### Task description:
Output all the data exactly as it appears below.

### Provided data:

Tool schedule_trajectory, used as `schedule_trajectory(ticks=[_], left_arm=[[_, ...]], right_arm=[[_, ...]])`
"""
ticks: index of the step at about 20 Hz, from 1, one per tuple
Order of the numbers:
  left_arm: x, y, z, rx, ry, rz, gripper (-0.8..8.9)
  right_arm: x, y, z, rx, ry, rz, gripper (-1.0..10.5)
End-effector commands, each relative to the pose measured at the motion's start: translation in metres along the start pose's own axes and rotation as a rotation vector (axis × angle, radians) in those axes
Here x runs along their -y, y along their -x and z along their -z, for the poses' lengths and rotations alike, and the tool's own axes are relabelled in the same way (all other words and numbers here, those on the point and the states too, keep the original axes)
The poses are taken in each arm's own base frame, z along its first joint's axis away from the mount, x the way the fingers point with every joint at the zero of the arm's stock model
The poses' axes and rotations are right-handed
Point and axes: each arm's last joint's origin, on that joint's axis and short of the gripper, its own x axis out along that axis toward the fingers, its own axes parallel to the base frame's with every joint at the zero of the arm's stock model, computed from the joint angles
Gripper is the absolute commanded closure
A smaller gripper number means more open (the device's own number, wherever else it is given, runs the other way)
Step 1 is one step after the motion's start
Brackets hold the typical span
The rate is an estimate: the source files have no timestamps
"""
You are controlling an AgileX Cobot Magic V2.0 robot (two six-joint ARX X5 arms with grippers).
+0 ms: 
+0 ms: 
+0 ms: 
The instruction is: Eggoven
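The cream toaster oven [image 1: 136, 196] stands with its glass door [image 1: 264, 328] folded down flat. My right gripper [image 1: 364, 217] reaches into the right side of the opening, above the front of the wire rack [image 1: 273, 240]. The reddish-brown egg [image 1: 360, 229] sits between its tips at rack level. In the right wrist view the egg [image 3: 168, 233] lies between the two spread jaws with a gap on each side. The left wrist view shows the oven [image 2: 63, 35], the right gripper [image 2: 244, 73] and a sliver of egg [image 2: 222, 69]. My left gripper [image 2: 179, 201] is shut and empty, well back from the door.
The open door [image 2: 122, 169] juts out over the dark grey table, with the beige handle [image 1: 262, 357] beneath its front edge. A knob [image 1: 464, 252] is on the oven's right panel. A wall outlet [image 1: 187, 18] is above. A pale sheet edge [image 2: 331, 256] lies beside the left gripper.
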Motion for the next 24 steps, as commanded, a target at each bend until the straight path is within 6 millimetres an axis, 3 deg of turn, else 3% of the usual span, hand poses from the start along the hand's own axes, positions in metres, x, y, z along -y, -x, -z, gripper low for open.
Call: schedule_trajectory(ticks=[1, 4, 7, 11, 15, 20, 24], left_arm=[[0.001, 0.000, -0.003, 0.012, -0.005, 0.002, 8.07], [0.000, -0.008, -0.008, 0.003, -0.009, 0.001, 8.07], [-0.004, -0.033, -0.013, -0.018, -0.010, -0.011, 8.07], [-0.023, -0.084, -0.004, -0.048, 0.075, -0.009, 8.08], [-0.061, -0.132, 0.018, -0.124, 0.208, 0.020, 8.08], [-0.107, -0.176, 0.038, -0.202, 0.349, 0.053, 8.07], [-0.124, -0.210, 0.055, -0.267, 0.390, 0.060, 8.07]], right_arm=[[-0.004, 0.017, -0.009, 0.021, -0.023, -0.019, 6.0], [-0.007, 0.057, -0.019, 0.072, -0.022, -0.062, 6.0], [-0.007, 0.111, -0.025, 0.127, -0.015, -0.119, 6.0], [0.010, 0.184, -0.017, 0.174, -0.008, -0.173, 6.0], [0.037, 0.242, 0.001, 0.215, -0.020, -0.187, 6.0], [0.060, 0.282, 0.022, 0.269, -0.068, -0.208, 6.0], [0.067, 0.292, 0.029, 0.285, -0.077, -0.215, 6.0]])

### Answer to this exercise:
Tool schedule_trajectory, used as `schedule_trajectory(ticks=[_], left_arm=[[_, ...]], right_arm=[[_, ...]])`
"""
ticks: index of the step at about 20 Hz, from 1, one per tuple
Order of the numbers:
  left_arm: x, y, z, rx, ry, rz, gripper (-0.8..8.9)
  right_arm: x, y, z, rx, ry, rz, gripper (-1.0..10.5)
End-effector commands, each relative to the pose measured at the motion's start: translation in metres along the start pose's own axes and rotation as a rotation vector (axis × angle, radians) in those axes
Here x runs along their -y, y along their -x and z along their -z, for the poses' lengths and rotations alike, and the tool's own axes are relabelled in the same way (all other words and numbers here, those on the point and the states too, keep the original axes)
The poses are taken in each arm's own base frame, z along its first joint's axis away from the mount, x the way the fingers point with every joint at the zero of the arm's stock model
The poses' axes and rotations are right-handed
Point and axes: each arm's last joint's origin, on that joint's axis and short of the gripper, its own x axis out along that axis toward the fingers, its own axes parallel to the base frame's with every joint at the zero of the arm's stock model, computed from the joint angles
Gripper is the absolute commanded closure
A smaller gripper number means more open (the device's own number, wherever else it is given, runs the other way)
Step 1 is one step after the motion's start
Brackets hold the typical span
The rate is an estimate: the source files have no timestamps
"""
You are controlling an AgileX Cobot Magic V2.0 robot (two six-joint ARX X5 arms with grippers).
+0 ms: 
+0 ms: 
+0 ms: 
The instruction is: Eggoven
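The cream toaster oven [image 1: 136, 196] stands with its glass door [image 1: 264, 328] folded down flat. My right gripper [image 1: 364, 217] reaches into the right side of the opening, above the front of the wire rack [image 1: 273, 240]. The reddish-brown egg [image 1: 360, 229] sits between its tips at rack level. In the right wrist view the egg [image 3: 168, 233] lies between the two spread jaws with a gap on each side. The left wrist view shows the oven [image 2: 63, 35], the right gripper [image 2: 244, 73] and a sliver of egg [image 2: 222, 69]. My left gripper [image 2: 179, 201] is shut and empty, well back from the door.
The open door [image 2: 122, 169] juts out over the dark grey table, with the beige handle [image 1: 262, 357] beneath its front edge. A knob [image 1: 464, 252] is on the oven's right panel. A wall outlet [image 1: 187, 18] is above. A pale sheet edge [image 2: 331, 256] lies beside the left gripper.
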Motion for the next 24 steps, as commanded, a target at each bend until the straight path is within 6 millimetres an axis, 3 deg of turn, else 3% of the usual span, hand poses from the start along the hand's own axes, positions in metres, x, y, z along -y, -x, -z, gripper low for open.
Call: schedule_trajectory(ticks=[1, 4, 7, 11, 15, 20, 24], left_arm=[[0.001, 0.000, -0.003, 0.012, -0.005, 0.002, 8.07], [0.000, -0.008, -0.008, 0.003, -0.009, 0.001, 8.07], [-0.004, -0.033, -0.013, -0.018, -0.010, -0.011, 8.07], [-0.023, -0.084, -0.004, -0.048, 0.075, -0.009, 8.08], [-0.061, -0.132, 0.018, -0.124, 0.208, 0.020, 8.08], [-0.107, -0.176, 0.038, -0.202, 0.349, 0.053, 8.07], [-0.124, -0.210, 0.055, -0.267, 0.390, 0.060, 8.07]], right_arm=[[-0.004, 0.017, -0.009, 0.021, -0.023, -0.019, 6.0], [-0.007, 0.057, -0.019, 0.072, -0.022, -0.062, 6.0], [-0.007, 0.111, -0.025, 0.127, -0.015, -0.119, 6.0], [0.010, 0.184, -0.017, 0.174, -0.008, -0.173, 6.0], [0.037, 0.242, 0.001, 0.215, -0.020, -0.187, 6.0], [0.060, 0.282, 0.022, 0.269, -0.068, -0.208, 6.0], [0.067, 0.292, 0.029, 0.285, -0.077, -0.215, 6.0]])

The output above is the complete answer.